Regular Expressions can be very useful to the Database programmer, particularly for data validation, data feeds and data transformations. A lot of the time, tools such as grep and awk or Funduc’s S&R will be the most suitable way of using regular expressions, but just occasionally, it is handy to be able to use them in TSQL as we’ll try to show.

Regular Expressions are not regular in the sense that there is any common dialect of expression that is understood by all Regex engines. On the contrary, regular expresssions aren’t always portable and there are many common, similar but incompatible, dialects in use, such as Perl 5.8, Java.util.regex, .NET, PHP, Python, Ruby, ECMA Javascript, PCRE, Apache, vi, Shell tools TCL ARE, POSIX BRE, Funduc and JGsoft.

Regular Expressions were never developed to be easy to understand. They are a condensed shorthand that, on preliminary inspection, looks as if someone has repeatedly sat on the keyboard. Even when interpreted, the logic isn’t always easy to follow.

Probably the best tutorial on the web for Regular Expressions is on www.regular-expressions.info but it is also worth reading Implementing Real-World Data Input Validation using Regular Expressions by Francis Norton for an introduction to regular expressions.

A great deal can be done using commandline applications that work with regular expressions such as GREP and AWK. However, there are times where it is handy to use Regex directly from TSQL. There are two Regex engines available to SQL Server. These are:

  • The .NET Regex which is in the system.text.regularexpression module
  • The ECMA Regex from VBScript.RegExp which is distributed with the IE browser and is used by Javascript and JScript.

Both of these are excellent standard implementations. Both work well in TSQL.

The .NET Regex requires the creation of CLR functions to provide regular expressions, and works only with SQL Server 2005, (and 2007) See CLR Integration by Christoffer Hedgate.

The ECMA Regex can be used via VBScript.RegExp, which are available to SQL Server 2000 as well. The regex is compatible with Javascript.

The advantage of using CLR is that the regular expressions of the NET framework are very good, and performance is excellent. However, the techniques are well-known, whereas some of the more powerful uses of VBScript.RegExp have hardly ever been published, so this workbench will concentrate on the latter

The OLE functions

There are various properties to consider in these functions:

IgnoreCase
By default, the regular expression is case sensitive. In the following functions, we have set the IgnoreCase property to True to make it case insensitive.
Multiline property
The caret and dollar only match at the very start and very end of the subject string by default. If your subject string consists of multiple lines separated by line breaks, you can make the caret and dollar match at the start and the end of those lines by setting the Multiline property to True. (there is no option to make the dot match line break characters).
Global property
If you want the RegExp object to return or replace all matches instead of just the first one, set the Global property to True.

Only the IgnoreCase is relevant in the first function but we’ve ‘hardcoded’ it to 1 as case-sensitive searches are a minority interest.
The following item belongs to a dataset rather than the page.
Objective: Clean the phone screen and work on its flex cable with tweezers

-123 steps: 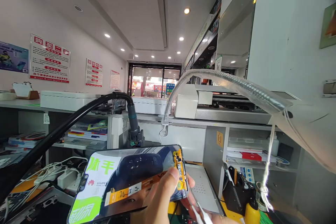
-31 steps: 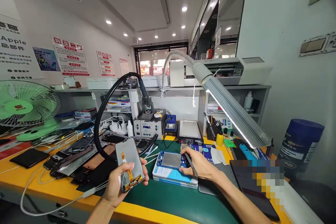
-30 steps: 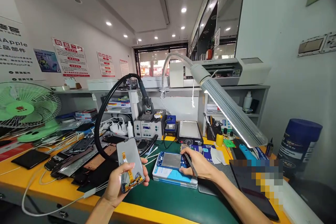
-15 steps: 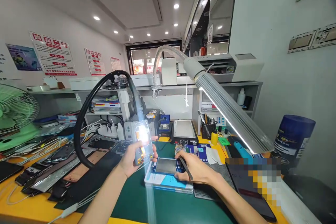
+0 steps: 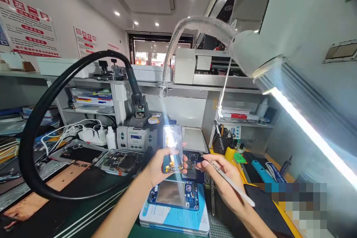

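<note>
Left hand (image 5: 156, 167) fingers clamped on phone screen (image 5: 172, 148); right hand (image 5: 223, 178) fingers pinch tweezers (image 5: 227, 181). Risk: tips near the screen's lower edge could scratch or tear its flex.

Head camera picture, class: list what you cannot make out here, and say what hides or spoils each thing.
1. Phone screen in the left hand: lamp glare washes out its surface.
2. Tweezers in the right hand: tips too small to tell if they hold anything.
3. Dark slab at lower right: partly covered by a pixelated patch.
4. Blue-edged board on the mat: print too small to read.
</note>
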`<move>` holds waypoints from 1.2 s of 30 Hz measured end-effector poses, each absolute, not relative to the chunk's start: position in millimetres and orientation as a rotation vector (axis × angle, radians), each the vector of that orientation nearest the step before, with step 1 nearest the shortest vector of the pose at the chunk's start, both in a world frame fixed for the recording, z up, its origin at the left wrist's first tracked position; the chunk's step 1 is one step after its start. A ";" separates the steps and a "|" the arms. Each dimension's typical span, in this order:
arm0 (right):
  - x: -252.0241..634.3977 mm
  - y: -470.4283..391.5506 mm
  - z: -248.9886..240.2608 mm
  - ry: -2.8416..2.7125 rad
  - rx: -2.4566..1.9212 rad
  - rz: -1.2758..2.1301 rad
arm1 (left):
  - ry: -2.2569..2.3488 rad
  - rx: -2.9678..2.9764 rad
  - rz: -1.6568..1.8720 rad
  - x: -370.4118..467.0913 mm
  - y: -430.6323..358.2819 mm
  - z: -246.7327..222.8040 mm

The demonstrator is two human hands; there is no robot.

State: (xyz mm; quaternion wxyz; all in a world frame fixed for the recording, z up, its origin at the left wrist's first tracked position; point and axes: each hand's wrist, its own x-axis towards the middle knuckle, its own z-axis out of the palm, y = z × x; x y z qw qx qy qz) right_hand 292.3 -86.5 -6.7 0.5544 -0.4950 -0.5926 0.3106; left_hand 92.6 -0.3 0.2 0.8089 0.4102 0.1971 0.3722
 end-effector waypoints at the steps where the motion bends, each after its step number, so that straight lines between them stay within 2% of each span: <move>1: 290.6 -87.2 -6.7 -1.345 -1.142 0.791 | 0.413 0.848 0.788 94.6 0.2 -1.9; 14: 276.7 -103.9 -9.8 -1.034 -0.953 1.295 | 0.567 0.559 0.742 96.8 -9.0 -11.3; 36: 276.3 -98.4 -8.8 -0.904 -0.988 1.337 | 0.547 0.776 0.808 89.6 -19.9 -4.1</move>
The OLE Regex Match function

Let’s start off with something simple, a function for testing a string against a regular expression:

The RegexMatch returns True or False, indicating if the regular expression matches (part of) the string. (It returns null if there is an error).
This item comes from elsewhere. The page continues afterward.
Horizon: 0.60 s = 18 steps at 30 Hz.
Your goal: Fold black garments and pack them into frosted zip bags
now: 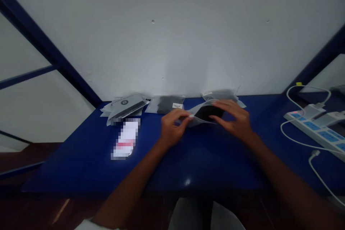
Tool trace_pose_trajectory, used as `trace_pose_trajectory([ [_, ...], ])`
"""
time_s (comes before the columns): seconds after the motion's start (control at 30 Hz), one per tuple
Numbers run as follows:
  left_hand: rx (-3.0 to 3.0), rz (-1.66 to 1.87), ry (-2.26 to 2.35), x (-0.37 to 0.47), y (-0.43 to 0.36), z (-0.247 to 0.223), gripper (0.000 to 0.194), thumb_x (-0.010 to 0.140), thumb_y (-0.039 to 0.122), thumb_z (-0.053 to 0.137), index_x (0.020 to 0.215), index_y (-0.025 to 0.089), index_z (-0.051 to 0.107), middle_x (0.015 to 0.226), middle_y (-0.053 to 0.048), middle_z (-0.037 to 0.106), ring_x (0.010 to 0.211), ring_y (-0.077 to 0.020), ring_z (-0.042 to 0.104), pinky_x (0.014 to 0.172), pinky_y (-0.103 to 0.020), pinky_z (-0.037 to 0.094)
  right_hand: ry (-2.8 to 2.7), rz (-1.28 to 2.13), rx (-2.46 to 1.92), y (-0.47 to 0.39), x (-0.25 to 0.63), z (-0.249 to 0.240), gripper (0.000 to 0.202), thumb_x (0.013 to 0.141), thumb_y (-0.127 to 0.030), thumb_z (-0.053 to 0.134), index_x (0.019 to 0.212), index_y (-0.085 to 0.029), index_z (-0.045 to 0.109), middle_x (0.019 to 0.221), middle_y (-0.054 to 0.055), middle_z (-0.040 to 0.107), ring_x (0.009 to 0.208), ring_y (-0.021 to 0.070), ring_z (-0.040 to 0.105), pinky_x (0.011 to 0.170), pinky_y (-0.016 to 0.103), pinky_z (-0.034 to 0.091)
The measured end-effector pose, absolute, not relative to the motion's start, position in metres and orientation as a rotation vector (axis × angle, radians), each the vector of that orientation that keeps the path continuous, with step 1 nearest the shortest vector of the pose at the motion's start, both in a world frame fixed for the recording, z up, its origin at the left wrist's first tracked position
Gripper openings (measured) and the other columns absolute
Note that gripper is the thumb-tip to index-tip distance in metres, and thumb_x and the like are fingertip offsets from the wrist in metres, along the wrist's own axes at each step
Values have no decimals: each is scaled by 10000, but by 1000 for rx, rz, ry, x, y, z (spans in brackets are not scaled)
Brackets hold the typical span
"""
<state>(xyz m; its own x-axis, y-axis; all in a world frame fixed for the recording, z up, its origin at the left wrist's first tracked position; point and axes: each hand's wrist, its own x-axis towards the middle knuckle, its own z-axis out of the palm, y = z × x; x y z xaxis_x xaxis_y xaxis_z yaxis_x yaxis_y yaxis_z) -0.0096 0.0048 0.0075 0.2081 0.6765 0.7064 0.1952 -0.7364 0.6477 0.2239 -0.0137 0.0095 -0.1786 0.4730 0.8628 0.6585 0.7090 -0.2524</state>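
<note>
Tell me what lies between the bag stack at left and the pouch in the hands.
In the head view, one flat clear bag with dark contents and a small white label.
</note>
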Motion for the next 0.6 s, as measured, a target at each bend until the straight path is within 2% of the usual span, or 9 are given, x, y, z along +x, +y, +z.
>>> trace_pose_trajectory([
  [0.1,1526,1543,834,-9,9,13,92,752,254,731,773,180,682,692,3,650,563,-92,579,541,-227,499,-1733,-273,-843,-22,226,23,362,818,-267,698,1177,-288,659,1080,66,727,1001,269,675,874,491,542],
  [0.2,1248,1431,799,-7,16,9,164,664,265,776,743,161,677,603,22,617,498,-76,537,492,-209,465,-1876,-221,-828,-25,230,29,385,831,-285,688,1214,-272,651,1138,71,715,1050,273,663,911,486,527],
  [0.37,1126,1312,914,-7,24,2,231,610,294,798,719,135,670,565,24,591,501,-74,507,520,-215,434,-2101,-6,-762,-18,235,23,381,784,-337,759,1150,-252,696,1086,58,735,1033,256,671,906,445,548],
  [0.43,1152,1316,980,-8,25,4,223,611,301,796,702,139,672,610,13,613,563,-81,526,575,-215,436,-2073,44,-828,-17,235,21,309,797,-343,747,1092,-253,723,1073,55,739,999,243,686,884,420,563],
  [0.53,1212,1296,1007,-9,25,6,206,623,308,774,667,149,649,679,5,634,659,-99,553,648,-213,440,-1984,204,-1022,-17,234,22,191,819,-378,718,967,-265,761,989,37,755,924,228,706,794,368,586],
  [0.6,1195,1192,1025,-8,25,5,226,630,318,755,634,154,599,625,18,594,610,-98,530,611,-212,424,-1902,329,-1145,-16,233,22,223,769,-445,749,893,-260,770,947,40,751,882,232,704,721,352,585],
])
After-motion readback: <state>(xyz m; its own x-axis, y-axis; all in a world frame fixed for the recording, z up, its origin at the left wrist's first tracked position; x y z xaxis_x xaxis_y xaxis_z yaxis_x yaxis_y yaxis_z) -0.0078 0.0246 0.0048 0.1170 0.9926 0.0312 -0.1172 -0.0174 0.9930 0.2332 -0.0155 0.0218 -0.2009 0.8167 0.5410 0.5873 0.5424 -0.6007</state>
When using this for validating user input, you’ll normally want to check if the entire string matches the regular expression. To do so, put a caret at the start of the regex, and a dollar at the end, to anchor the regex at the start and end of the subject string.

Now, with this routine, we can do some complex input validation.
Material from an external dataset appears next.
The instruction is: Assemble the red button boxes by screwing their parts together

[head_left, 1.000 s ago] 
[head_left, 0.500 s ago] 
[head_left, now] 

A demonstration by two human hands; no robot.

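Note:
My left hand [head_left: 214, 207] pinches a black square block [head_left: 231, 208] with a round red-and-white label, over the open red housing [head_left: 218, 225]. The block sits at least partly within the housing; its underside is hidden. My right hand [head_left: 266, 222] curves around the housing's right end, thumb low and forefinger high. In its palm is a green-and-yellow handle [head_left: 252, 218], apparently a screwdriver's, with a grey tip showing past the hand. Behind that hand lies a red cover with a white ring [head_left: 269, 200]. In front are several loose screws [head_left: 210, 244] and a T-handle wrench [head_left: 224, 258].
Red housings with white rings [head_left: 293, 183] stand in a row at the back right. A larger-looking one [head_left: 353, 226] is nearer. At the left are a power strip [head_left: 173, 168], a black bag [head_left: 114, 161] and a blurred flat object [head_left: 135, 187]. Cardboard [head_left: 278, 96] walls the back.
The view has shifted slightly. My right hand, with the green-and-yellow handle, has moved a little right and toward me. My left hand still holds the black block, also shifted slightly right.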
With this function, the passing back of errors is rudimentary. If an OLE error occurs, then a null is passed back.

There are two other basic Regex functions available. With them, you can use regular expressions in all sorts of places in TSQL without having to get to direct grips with the rather awkward OLE interface.

The OLE Regex Replace function

The RegexReplace function takes three string parameters. The pattern (the regular expression) the replacement expression, and the subject string to do the manipulation to.

The replacement expression is one that can cause difficulties. You can specify an empty string '' as the @replacement text. This will cause the Replace method to return the subject string with all regex matches deleted from it (see “strip all HTML elements out of a string” below).

To re-insert the regex match as part of the replacement, include $& in the replacement text. (see “find a #comment and add a TSQL –” below).

If the regexp contains capturing parentheses, you can use backreferences in the replacement text. $1 in the replacement text inserts the text matched by the first capturing group, $2 the second, etc. up to $9. (e.g. see import delimited text into a database below) To include a literal dollar sign in the replacements, put two consecutive dollar signs in the string you pass to the Replace method.

The OLE Regex Find (Execute) function

This is the most powerful function for doing complex finding and replacing of text. As it passes back detailed records of the hits, including the location and the backreferences, it allows for complex manipulations.

This is written as a table function. The Regex Routine actually passes back a collection for each ‘hit’. In the relational world, you’d normally represent this in two tables, so we’ve returned a left outer join of the two logical tables so as to pass back all the information. This seems to cater for all the uses we can think of. We also append an error column, which should be blank!

Combining two Regexes

Once you’ve experimented with the regex calls we’ve provided, you’ll realise that you can create some really cool functions and procedures that combine regexes. Here we have a procedure that does a ‘google-style’ search on text to find the words you specify. It returns the ‘context’ in that it quotes the substring where the match occurred. You can specify how close the words need to be to specify a ‘hit’.

OLE Regex performance

Whereas the use of the OLE VBScript.RegExp to scan large chunks of text is fine, it is good for complex validation, and it makes a great testbed for regexes, These OLE functions are too slow for use in queries. The overhead of making the calls is just too high because the performance of OLE in TSQL is not great. See Zach Nichter’s excellent article on the subject ‘Writing to a File Using the sp_OACreate Stored Procedure and OSQL’.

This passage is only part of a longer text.